Since her flight to Konrad that memorable night she had not been out alone in the streets so late. Everything looked as if she saw it for the first time: the long rows of houses bathed in crude light, the trolleys of the electric trams in between, and the gliding figures of night-revellers.
A numbing terror seized her. Her legs felt wooden, as if stilts were screwed on to them, propelling her forward whether she would or not, without rest; and her heels tapped ceaselessly on the pavement, carrying her nearer and nearer her goal. Whenever she met anyone she felt an impulse to hide herself, fancying that it would be noticed where she was going. For this reason she dived into dark back-streets, which were unevenly paved and where fading lime-trees scattered their drops of rain. She passed straggling brick buildings inhospitably shut in behind high back-garden walls; slaughter-houses and factories; and all the time her heels went tap-tap-tap, as if she had a pedometer attached to them, registering every inch which shortened her road.

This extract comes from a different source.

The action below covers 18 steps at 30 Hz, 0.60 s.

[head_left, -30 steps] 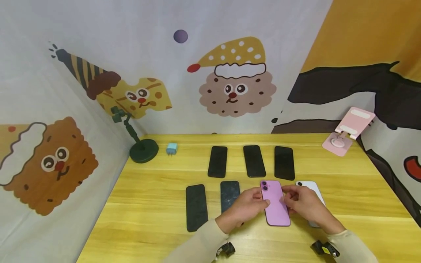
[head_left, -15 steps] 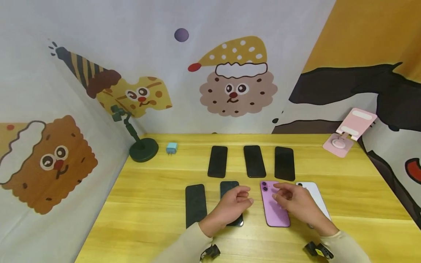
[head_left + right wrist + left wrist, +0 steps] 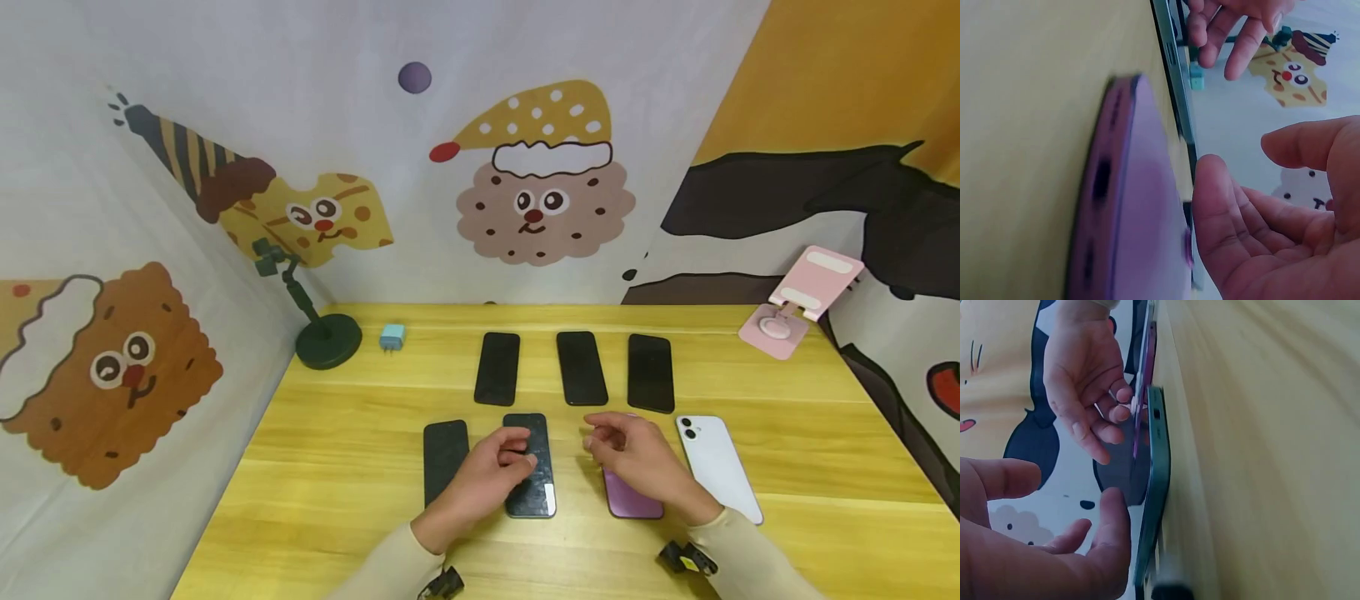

She tried to remember other short-cuts to her bridge, but couldn't find them, and gave up the attempt.
"What thou doest, let it be done quickly," she had read somewhere. So she pressed forward with clenched teeth.
The Engelbecken was dark and deserted; yellow lights were reflected dimly in its unfathomable waters. "Here it would be easier," she thought, breathless from the oppression at her heart. But, shuddering, she retreated from the grass slopes. The bridge must be somewhere over there to the north-west. Fate had ordained that she should go to the bridge.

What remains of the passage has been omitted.